## WHAT IS BEING ASKED:
From the entries below, return exactly the lines beginning at the one that contains "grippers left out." and ending at the one that contains "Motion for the", both of them included, and only those lines.

Source data
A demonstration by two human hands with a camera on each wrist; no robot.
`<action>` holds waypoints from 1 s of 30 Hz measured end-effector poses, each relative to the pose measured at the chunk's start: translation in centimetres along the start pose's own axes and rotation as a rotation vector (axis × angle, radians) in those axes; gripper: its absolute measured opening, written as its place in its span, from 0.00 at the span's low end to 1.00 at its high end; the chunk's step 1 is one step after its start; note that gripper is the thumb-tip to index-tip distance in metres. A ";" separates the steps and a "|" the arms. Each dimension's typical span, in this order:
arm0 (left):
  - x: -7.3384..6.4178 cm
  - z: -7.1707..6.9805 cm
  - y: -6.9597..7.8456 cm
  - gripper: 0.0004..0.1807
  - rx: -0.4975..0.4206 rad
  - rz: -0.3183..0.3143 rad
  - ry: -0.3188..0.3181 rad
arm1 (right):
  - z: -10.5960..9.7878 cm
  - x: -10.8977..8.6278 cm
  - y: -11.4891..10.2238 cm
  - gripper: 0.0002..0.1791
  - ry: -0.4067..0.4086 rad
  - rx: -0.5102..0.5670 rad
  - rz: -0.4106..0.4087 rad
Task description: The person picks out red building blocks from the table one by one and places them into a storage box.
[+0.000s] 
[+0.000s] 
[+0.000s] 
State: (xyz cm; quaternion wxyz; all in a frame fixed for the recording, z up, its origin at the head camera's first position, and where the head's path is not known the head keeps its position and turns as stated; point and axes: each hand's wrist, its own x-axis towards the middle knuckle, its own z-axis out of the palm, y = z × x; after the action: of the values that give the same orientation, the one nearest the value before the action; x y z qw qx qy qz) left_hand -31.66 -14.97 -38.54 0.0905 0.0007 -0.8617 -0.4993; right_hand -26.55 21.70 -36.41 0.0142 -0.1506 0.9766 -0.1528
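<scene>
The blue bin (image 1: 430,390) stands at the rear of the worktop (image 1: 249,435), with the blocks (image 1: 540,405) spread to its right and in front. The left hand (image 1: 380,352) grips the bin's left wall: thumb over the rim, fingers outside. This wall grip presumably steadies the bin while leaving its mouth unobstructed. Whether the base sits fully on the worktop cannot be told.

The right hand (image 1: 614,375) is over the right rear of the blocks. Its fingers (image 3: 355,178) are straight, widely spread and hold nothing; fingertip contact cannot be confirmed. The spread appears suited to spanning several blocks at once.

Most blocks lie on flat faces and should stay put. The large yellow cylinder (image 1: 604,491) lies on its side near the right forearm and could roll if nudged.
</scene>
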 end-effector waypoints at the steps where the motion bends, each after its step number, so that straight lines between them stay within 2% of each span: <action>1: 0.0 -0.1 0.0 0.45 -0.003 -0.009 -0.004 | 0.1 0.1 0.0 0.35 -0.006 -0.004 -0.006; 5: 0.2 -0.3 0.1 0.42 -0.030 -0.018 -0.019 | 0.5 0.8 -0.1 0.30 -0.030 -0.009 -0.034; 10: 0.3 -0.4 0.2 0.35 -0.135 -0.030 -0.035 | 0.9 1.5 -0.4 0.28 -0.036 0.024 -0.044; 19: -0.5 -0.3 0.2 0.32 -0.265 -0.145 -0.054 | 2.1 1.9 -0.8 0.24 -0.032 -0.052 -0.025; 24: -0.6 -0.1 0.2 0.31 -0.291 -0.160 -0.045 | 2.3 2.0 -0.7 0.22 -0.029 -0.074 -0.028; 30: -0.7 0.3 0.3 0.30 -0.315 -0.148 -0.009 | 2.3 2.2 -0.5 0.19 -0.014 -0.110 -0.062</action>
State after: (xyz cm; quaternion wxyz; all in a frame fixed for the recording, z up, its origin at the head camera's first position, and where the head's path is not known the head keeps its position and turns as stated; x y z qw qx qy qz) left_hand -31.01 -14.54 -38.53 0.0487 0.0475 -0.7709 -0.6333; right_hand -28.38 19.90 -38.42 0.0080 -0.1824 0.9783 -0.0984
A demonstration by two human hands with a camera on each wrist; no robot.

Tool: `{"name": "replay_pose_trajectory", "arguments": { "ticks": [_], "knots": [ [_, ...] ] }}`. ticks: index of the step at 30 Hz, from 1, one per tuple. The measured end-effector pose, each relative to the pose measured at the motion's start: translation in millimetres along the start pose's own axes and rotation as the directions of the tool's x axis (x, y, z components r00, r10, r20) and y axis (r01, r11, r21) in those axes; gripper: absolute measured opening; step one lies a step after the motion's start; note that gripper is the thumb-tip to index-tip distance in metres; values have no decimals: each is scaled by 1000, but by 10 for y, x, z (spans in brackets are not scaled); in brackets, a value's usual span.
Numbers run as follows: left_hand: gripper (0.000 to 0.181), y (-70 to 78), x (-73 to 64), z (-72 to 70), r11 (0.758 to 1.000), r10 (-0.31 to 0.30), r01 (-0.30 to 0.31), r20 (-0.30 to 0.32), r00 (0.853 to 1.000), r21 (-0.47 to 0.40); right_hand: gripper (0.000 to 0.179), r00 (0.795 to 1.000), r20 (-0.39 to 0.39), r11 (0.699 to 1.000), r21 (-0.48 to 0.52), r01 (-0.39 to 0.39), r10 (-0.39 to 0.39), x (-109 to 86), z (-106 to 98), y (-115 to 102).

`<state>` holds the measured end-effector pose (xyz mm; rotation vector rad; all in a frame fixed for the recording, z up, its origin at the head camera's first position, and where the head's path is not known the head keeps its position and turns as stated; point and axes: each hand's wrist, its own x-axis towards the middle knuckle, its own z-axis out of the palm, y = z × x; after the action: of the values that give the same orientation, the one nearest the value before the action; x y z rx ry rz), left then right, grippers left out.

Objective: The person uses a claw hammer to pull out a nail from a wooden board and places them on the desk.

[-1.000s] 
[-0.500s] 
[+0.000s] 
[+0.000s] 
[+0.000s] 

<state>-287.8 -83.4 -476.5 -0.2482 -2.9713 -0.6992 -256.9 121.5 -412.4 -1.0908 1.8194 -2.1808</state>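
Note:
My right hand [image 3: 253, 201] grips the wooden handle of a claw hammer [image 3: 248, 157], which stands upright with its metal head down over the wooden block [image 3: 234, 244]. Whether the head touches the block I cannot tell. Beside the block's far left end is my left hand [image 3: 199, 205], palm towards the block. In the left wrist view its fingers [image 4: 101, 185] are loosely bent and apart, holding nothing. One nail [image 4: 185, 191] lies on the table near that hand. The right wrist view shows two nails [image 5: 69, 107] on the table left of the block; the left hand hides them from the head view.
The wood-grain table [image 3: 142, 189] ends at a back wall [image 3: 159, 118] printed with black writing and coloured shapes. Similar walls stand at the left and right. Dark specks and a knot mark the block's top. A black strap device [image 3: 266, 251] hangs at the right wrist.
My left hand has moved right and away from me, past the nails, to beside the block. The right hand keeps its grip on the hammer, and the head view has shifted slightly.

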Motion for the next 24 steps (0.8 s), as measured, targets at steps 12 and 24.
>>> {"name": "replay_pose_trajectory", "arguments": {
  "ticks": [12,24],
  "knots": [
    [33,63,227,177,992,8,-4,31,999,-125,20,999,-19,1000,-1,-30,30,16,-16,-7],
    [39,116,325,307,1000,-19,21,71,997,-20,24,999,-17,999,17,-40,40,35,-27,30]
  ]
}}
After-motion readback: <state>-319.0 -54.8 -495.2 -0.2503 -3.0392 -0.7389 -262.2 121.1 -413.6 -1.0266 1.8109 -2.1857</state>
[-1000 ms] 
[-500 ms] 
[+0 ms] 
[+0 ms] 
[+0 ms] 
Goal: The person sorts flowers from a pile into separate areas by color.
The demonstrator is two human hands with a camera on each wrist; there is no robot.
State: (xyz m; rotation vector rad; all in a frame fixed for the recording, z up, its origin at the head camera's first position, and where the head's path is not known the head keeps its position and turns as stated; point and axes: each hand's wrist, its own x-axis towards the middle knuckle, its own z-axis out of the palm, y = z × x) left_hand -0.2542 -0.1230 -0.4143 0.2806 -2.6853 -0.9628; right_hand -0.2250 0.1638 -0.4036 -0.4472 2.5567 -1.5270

## RESPONSE TO THE EXERCISE:
`<state>` holds the measured end-effector pose (xyz mm; rotation vector rad; all in a frame fixed for the recording, z up, its origin at the head camera's first position, and where the head's path is not known the head keeps its position and turns as stated; point and axes: each hand's wrist, its own x-axis towards the middle knuckle, its own z-axis out of the palm, y = z × x; after the action: of the values that give the same orientation, the one nearest the value before the action; x y z rx ry rz), left then right, grippers left out.

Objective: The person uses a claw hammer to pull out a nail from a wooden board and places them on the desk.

[-1.000s] 
[-0.500s] 
[+0.000s] 
[+0.000s] 
[+0.000s] 

<state>-287.8 -83.4 -476.5 -0.2482 -2.9713 -0.6992 -256.9 121.5 -412.4 -1.0908 1.8194 -2.1808</state>
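Note:
My right hand [image 3: 253, 201] grips the wooden handle of a claw hammer [image 3: 248, 157], which stands upright with its metal head down over the wooden block [image 3: 234, 244]. Whether the head touches the block I cannot tell. Beside the block's far left end is my left hand [image 3: 199, 205], palm towards the block. In the left wrist view its fingers [image 4: 101, 185] are loosely bent and apart, holding nothing. One nail [image 4: 185, 191] lies on the table near that hand. The right wrist view shows two nails [image 5: 69, 107] on the table left of the block; the left hand hides them from the head view.
The wood-grain table [image 3: 142, 189] ends at a back wall [image 3: 159, 118] printed with black writing and coloured shapes. Similar walls stand at the left and right. Dark specks and a knot mark the block's top. A black strap device [image 3: 266, 251] hangs at the right wrist.
My left hand has moved right and away from me, past the nails, to beside the block. The right hand keeps its grip on the hammer, and the head view has shifted slightly.
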
Motion for the next 24 steps (0.8 s), as measured, targets at steps 12 and 24.

Nothing further belongs to this answer.